Exercise
Nothing outside the range below should be printed. Output exactly the lines from the line with "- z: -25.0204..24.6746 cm" to the line with "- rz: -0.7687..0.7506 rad", both included.

Saved entries
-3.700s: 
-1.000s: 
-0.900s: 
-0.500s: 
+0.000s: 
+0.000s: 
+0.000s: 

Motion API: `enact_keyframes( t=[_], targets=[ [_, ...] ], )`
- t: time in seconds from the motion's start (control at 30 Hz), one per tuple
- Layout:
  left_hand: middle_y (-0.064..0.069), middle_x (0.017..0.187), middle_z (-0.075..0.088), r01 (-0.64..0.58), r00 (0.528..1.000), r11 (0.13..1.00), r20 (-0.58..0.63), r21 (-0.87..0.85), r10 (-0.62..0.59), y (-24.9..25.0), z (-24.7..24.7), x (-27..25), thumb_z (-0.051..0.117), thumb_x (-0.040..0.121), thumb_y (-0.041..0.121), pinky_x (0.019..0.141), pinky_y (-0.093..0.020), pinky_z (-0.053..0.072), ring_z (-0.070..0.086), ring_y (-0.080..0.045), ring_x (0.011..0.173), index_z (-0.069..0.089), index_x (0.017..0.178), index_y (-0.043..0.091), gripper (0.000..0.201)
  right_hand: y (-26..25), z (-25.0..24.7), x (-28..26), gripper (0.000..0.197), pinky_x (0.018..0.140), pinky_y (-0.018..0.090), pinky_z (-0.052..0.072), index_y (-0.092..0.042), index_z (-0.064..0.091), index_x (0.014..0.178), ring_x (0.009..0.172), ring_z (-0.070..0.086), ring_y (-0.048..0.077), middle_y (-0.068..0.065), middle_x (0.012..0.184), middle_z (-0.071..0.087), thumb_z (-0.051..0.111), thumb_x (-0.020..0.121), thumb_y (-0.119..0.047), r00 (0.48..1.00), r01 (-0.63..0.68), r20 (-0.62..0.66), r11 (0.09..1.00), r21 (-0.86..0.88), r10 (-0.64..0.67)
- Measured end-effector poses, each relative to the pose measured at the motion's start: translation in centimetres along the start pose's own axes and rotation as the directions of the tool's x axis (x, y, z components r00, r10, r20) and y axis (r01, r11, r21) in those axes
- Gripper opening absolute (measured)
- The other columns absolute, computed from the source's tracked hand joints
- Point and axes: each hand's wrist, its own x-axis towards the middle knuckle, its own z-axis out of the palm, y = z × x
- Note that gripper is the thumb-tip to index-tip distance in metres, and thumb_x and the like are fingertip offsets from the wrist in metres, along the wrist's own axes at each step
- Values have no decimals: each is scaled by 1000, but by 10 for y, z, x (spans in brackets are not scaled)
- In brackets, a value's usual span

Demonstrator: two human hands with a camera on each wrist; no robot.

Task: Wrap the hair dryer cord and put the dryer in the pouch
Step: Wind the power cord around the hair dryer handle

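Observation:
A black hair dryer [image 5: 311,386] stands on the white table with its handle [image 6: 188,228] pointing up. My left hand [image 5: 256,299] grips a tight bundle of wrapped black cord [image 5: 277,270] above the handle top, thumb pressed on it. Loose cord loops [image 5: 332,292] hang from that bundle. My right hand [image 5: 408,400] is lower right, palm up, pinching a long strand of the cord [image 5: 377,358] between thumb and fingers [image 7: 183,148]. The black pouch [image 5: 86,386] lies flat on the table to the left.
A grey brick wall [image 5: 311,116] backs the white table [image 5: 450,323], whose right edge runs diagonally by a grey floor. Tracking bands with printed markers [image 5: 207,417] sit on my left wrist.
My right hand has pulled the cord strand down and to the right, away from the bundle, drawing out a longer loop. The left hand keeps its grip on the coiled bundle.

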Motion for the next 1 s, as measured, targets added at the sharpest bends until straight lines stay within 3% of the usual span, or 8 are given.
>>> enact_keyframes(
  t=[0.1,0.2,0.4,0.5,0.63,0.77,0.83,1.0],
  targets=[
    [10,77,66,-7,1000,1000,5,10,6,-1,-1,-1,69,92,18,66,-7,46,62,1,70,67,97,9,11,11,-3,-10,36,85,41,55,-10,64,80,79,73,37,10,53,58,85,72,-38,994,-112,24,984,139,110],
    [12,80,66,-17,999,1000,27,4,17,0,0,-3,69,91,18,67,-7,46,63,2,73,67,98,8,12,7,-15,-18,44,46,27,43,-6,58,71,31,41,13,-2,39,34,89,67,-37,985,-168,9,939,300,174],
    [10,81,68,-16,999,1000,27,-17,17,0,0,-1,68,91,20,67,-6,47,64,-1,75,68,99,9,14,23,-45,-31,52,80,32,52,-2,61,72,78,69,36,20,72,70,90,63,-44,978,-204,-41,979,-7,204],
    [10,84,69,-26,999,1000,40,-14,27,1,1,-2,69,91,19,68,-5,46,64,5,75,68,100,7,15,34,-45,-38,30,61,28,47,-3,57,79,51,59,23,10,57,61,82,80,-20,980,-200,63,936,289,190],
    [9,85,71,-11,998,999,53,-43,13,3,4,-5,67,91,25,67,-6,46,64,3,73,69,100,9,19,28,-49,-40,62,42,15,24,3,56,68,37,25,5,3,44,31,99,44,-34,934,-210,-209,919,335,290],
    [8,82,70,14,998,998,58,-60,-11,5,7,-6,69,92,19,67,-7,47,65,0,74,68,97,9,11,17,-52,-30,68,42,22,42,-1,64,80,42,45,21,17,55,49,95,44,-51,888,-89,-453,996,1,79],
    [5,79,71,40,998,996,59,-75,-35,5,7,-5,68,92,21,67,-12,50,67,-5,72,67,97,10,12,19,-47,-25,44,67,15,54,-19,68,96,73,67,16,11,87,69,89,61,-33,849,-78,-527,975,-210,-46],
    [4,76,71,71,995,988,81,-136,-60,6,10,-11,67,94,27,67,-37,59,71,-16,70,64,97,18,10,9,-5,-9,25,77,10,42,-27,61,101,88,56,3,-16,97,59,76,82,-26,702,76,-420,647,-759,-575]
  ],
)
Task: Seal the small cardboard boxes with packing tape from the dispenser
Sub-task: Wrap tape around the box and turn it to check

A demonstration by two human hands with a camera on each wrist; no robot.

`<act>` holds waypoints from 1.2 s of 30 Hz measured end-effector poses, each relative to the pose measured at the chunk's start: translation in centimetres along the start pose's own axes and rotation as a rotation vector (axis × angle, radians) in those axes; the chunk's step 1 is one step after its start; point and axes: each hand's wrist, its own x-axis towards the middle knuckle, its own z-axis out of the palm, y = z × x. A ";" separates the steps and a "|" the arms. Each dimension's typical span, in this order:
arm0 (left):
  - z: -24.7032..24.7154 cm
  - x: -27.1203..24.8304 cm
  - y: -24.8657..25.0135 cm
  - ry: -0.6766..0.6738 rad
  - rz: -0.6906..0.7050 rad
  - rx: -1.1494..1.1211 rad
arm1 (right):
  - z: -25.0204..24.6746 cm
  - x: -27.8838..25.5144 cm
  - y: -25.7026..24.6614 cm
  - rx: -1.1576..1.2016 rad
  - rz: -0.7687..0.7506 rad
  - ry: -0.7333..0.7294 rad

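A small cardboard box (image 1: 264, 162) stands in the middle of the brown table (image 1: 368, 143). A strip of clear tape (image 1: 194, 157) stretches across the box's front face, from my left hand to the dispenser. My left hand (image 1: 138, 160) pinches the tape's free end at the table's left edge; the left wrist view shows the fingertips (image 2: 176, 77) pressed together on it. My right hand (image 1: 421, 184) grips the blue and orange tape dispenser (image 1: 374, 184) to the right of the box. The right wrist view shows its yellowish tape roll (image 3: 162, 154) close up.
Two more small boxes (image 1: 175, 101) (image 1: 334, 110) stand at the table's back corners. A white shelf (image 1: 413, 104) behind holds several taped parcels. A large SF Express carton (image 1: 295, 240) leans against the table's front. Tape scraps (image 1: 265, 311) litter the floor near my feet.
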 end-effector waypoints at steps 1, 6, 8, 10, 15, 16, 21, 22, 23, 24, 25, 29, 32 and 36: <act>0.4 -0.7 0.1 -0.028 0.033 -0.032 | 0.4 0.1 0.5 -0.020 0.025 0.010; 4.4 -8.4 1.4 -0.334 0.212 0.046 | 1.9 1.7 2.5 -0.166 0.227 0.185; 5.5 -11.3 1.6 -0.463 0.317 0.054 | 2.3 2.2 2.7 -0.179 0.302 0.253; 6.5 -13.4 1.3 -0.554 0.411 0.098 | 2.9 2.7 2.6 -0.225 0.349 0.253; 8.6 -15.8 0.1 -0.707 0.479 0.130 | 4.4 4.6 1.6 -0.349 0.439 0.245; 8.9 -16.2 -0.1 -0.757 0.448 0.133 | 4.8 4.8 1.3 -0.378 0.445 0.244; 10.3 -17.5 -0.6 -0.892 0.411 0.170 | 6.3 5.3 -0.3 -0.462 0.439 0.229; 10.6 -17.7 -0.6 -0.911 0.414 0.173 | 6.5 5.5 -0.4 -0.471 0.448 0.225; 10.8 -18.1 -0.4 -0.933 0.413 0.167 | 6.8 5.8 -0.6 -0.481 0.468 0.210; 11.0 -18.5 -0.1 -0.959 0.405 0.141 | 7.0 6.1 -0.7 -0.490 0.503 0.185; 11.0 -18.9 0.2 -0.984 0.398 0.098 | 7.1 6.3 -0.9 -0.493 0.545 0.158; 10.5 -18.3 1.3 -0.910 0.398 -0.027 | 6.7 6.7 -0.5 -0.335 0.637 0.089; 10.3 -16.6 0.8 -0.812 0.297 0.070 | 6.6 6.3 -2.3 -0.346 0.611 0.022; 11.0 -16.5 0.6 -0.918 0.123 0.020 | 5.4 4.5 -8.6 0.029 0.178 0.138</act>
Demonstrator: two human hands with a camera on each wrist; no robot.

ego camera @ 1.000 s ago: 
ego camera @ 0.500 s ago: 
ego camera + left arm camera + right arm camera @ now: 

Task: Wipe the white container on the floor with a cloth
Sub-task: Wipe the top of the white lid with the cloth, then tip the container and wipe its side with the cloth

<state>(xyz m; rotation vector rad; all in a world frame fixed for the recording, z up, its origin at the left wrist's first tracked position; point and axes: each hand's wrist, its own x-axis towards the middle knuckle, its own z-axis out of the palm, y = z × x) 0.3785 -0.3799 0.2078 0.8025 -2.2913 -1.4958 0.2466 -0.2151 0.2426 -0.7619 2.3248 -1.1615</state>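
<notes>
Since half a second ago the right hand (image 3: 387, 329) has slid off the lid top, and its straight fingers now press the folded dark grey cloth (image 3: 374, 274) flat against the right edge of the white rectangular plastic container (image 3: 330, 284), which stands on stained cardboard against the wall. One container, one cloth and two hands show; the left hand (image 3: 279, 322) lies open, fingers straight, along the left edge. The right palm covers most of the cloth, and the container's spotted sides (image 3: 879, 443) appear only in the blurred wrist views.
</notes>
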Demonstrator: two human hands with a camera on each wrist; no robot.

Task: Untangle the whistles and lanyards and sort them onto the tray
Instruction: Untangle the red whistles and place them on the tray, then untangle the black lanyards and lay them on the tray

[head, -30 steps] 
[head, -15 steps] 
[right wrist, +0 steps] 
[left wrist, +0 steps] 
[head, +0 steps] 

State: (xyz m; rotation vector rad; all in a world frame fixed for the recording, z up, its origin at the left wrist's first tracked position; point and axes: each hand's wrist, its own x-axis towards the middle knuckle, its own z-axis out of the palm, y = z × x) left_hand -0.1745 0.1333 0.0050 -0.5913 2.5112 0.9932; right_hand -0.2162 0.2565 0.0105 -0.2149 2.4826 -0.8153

Exercise output
  - z: -25.0204..24.6746 cm
  - x: -27.8838..25.5144 cm
  - y: -25.7026..24.6614 cm
  - rx: -1.1576..1.2016 rad
  - rz: -0.7687..0.7506 rad

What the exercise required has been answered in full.